(Assignment) Report each line from the listing that the string "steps" appears in.
====== Dataset section
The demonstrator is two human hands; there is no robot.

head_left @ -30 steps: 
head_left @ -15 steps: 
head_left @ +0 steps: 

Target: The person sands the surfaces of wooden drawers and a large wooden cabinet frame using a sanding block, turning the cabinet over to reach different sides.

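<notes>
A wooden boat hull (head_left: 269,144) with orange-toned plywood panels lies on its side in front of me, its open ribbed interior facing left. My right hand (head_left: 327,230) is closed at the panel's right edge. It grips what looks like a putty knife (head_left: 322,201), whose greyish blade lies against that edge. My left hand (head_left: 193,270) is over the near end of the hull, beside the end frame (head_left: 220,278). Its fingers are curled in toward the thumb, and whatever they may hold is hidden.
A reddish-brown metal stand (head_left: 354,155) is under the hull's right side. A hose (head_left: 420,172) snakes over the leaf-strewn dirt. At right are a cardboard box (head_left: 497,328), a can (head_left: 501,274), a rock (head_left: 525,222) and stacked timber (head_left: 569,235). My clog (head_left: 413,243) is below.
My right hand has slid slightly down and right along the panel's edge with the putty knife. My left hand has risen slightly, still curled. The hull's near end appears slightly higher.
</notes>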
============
(Answer section)
head_left @ -30 steps: 
head_left @ -15 steps: 
head_left @ +0 steps: 

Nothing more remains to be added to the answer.